RI Strengths Tours

“Sharing our story far and wide will have profound benefits and affirm LRI’s role as a thought leader in strengths psychology,” Cooper says.

Claudia_Strengths-01

Capitalizing on the success of its Make RI Stronger initiative, Leadership Rhode Island is putting out the welcome mat for out-of-state visitors interested in learning what’s going on in the nation’s first “strengths-based” state.

Starting in 2018, LRI will offer “Strengths Tours of Rhode Island,” an opportunity for visitors to see local businesses, nonprofits, and government agencies where strengths-based practices are flourishing. The tours will be customized to reflect the interests of each group of visitors.

The first-of-a-kind tours, says Kevin Cooper, LRI’s Strengths Expeditor, are intended to make valuable external connections with executives and businesses, boost the economy and foster deeper levels of local pride.

LRI, which has turned its strengths initiative into a revenue-producing social enterprise, stands ready to provide consulting services to out-of-state visitors who want to introduce strengths-based management approaches in their home states.

“Sharing our story far and wide will have profound benefits and affirm LRI’s role as a thought leader in strengths psychology,” Cooper says.

LRI’s strengths initiative was prompted by Gallup’s 2013 State of the American Workplace Report which concluded that Rhode Island had the highest percentage of “actively disengaged” workers in the nation. LRI viewed the finding against the backdrop of a longstanding concern that RI suffers from pervasive negativity.
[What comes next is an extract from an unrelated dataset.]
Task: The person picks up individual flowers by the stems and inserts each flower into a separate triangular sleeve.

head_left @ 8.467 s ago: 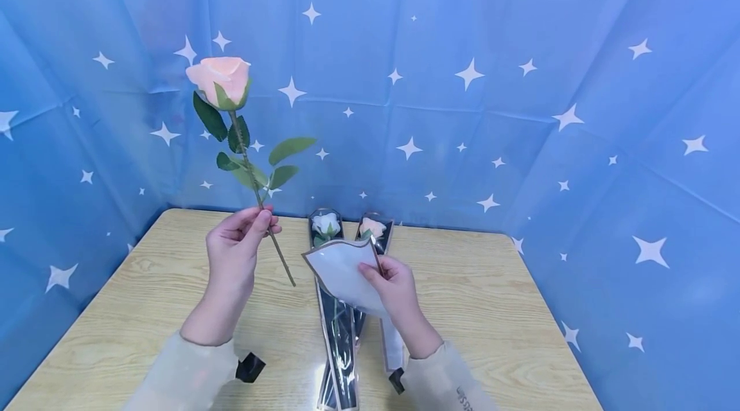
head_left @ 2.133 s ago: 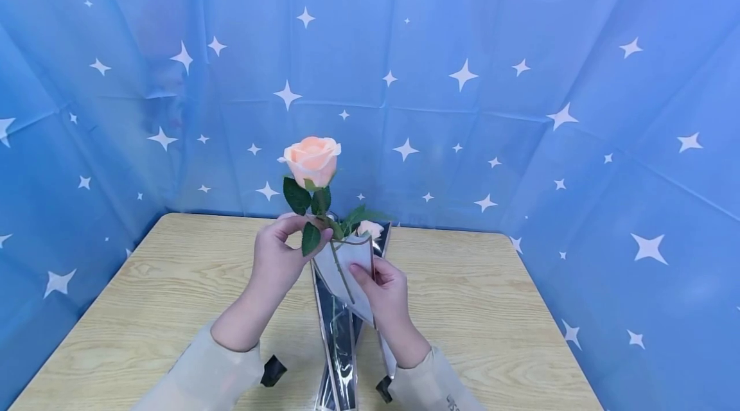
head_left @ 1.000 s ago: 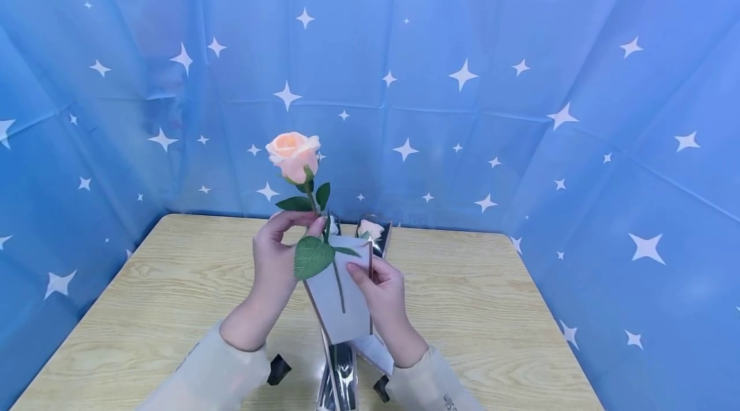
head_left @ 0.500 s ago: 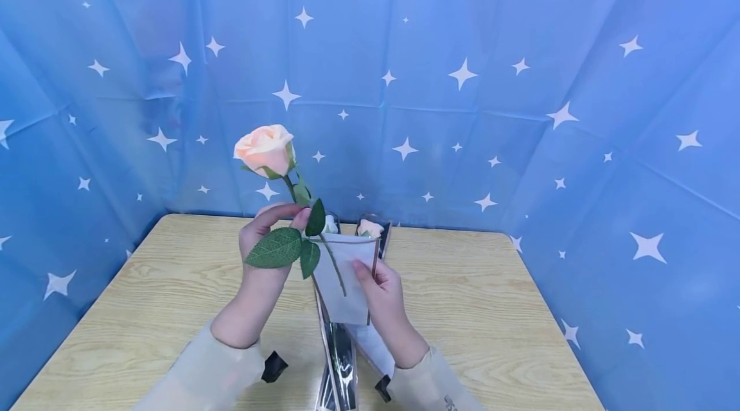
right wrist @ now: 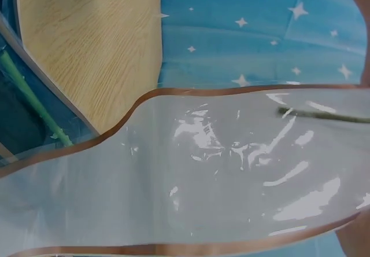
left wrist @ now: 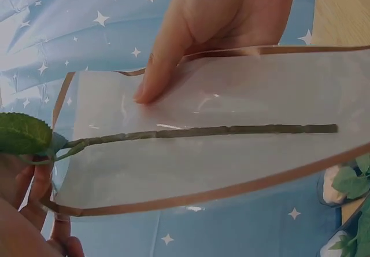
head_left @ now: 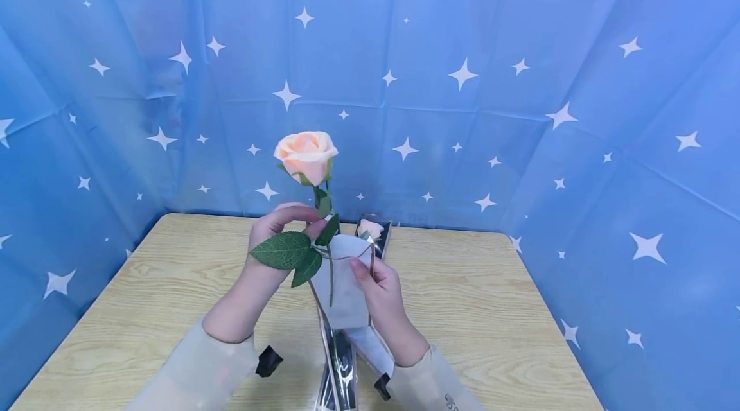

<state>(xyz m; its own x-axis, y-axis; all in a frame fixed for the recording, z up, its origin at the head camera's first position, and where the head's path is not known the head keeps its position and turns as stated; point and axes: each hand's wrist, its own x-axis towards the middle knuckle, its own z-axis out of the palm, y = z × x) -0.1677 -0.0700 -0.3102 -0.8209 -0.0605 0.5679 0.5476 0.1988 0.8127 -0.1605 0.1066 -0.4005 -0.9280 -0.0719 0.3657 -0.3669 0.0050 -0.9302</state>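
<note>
My left hand [head_left: 272,226] pinches the stem of an artificial peach rose [head_left: 306,157] near its leaves, bloom upright. My right hand [head_left: 386,292] pinches the right edge of a flat white-backed flower sleeve [head_left: 349,298] with brown borders, its thumb in front. In the left wrist view the lower stem [left wrist: 202,132] lies lengthwise within the sleeve's outline, leaves outside at the mouth. Glare crosses the stem's end in the right wrist view, so it appears to be behind clear film. Left fingertips are near the sleeve's mouth, partly hidden by leaves.
Beneath the sleeve, wrapped roses in dark, clear-fronted sleeves [head_left: 345,359] lie crossed on the wooden table [head_left: 474,308]. One peach bloom [head_left: 370,229] shows at the far end. A blue star-patterned curtain [head_left: 439,109] surrounds the table's back and sides.
Rose and sleeve, held well apart at first, came together, stem over the sleeve. Since half a second ago the bloom has swung right and more upright; the right hand has hardly moved.
</note>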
Make Rhode Island Stronger was launched in 2014 to improve worker engagement through strengths-based management and to counteract widespread negativity through strengths-based psychology. “No one had ever used strengths-based psychology to alter the culture of an entire state,” says Cooper. “We did.”

Gallup’s most current data on employee engagement, released earlier this year, reported that RI experienced unprecedented improvements in workforce engagement. The national comparison by state shows RI moving from #50 to #15 on the actively disengaged scale, and from #49 to #1 on the workplace performance measure: “At work I get to use my strengths to do what I do best.”

According to Gallup, RI’s percentage of actively disengaged employees dropped enough to add at least $112 million back to the RI economy.

The results drew high praise from Jim Clifton, chairman and CEO of Gallup, who said: “What you are doing is one of the most important experiments in the history of local human development – you are changing so many lives…this would be cool if this started a leadership movement across all states.”

The Make RI Stronger effort was also recognized over the summer by the national Association of Leadership Programs which gave LRI its Excellence in Innovation Award. LRI’s strengths initiative has even caught the attention of a professor of management at Menlo College in California who wants to use the Rhode Island story for an academic journal on workplace engagement.

To date, more than 12,000 individual Rhode Islanders have discovered their greatest strengths — referred to as their Top Five — by taking the online CliftonStrengths assessment. Of these, about 350 are Core Program participants, leaders from roughly 250 organizations, businesses and public sector agencies.

Now nearing the end of its fourth year, the social enterprise continues to gain momentum. Clients from more than 60 different entities representing the private, nonprofit and public sectors have embraced strengths-based development practices and received guidance from LRI-trained coaches.